1. Field of Invention
The present invention relates generally to the field of XPath evaluation. More specifically, the present invention is related to evaluation of predicates in XPath queries.
2. Discussion of Prior Art
XPath evaluation over streams of XML data has been a focus of intense research effort in the last few years. All of the evaluation proposals and implementations that have been proposed follow the XPath language semantics when evaluating predicates which require argument sequences to be fully materialized before evaluation of the predicate.
Moreover, prior art techniques for evaluating XPath and XQuery queries over XML streams suffer from excessive memory usage on certain queries and documents. The bulk of memory used is dedicated to the two tasks of: storage of large transition tables; and buffering of document fragments. The former emanates from the standard methodology of evaluating queries by simulating finite-state automata. The latter is a result of the limitations of the data stream model.
Finite-state automata or transducers are natural mechanisms for evaluating XQuery/XPath queries. However, algorithms that explicitly compute the states of these automata and the corresponding transition tables incur memory costs that are exponential in the size of the query in the worst-case. The high costs are a result of the blowup in the transformation of non-deterministic automata into deterministic ones.

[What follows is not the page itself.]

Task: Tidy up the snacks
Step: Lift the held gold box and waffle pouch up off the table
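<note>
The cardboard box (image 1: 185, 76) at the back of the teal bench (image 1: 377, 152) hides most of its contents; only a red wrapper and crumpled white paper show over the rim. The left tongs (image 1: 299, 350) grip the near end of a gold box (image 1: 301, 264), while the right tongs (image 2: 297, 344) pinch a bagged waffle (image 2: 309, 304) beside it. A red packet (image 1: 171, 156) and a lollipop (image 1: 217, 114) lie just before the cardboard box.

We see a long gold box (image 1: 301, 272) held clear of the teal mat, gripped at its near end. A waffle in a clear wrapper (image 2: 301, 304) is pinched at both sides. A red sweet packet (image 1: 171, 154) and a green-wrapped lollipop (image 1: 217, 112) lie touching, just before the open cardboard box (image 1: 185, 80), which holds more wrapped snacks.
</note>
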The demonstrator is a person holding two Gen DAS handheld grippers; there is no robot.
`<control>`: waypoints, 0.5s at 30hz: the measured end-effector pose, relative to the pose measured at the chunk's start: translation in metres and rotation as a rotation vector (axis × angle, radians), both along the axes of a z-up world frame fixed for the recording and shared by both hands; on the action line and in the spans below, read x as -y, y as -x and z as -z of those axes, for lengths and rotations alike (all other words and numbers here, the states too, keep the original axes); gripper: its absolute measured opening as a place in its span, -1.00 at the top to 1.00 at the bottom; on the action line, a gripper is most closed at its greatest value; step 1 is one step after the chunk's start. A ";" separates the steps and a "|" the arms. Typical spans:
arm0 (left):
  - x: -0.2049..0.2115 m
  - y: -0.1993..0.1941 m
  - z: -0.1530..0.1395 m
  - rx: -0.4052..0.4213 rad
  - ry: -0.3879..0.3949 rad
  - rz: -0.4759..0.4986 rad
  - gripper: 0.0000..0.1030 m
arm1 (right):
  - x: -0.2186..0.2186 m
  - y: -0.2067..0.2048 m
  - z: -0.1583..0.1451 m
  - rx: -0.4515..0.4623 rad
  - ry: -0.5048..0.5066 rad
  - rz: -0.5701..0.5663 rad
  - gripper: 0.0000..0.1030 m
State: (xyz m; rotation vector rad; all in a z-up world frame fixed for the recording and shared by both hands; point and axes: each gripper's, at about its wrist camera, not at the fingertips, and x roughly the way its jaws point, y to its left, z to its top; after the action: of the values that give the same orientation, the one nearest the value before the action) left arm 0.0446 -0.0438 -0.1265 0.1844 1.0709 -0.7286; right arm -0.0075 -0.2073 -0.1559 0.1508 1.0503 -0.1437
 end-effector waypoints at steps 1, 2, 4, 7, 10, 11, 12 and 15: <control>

Article titled, “On the memory requirements of XPath evaluation over XML streams” by Bar-Yossef et al., investigates the space complexity of XPath evaluation on streams as a function of the query size, and shows that the exponential dependence is avoidable. Moreover, the article illustrates an optimal algorithm whose memory depends only linearly on the query size (for some types of queries, the dependence is even logarithmic).
Another major source of memory consumption is buffers of document fragments. During XPath evaluation there is a need to store fragments of the document stream. The buffering seems necessary, because in many cases at the time the algorithm encounters certain XML elements in the stream, it does not have enough information to conclude whether these elements should be part of the output or not (the decision depends on unresolved predicates, whose final value is to be determined by subsequent elements in the stream). For certain queries, documents buffering is unavoidable. Thus, there is a need to optimize the buffering requirements during XPath evaluation and the prior art fails to provide a method or a system to meet this need.
The following references generally describe the processing of mark-up language data.
U.S. patent application publication to Breining et al., (2003/0212664 A1), discloses a relational engine to process XML documents by querying data in the document, however does not process XML streams directly.
U.S. patent application publication (2004/0034830 A1), discloses a method for transforming an XML document in a streaming mode and matching of the structural parts of the XML document (parent/child relationships).
U.S. patent application publication assigned to International Business Machines Corporation, (2004/0205082 A1), discloses a method for querying a stream of mark-up language data wherein predicate evaluation is performed by fully materializing argument sequences.
U.S. patent application publication (2005/0091588 A1), discloses a method of evaluating expressions in a stylesheet at the compile, parse or transformation phases.
U.S. patent application publication to Fontoura et al., (2005/0114316 A1), discloses the use of indexes to speed up XML processing over streams.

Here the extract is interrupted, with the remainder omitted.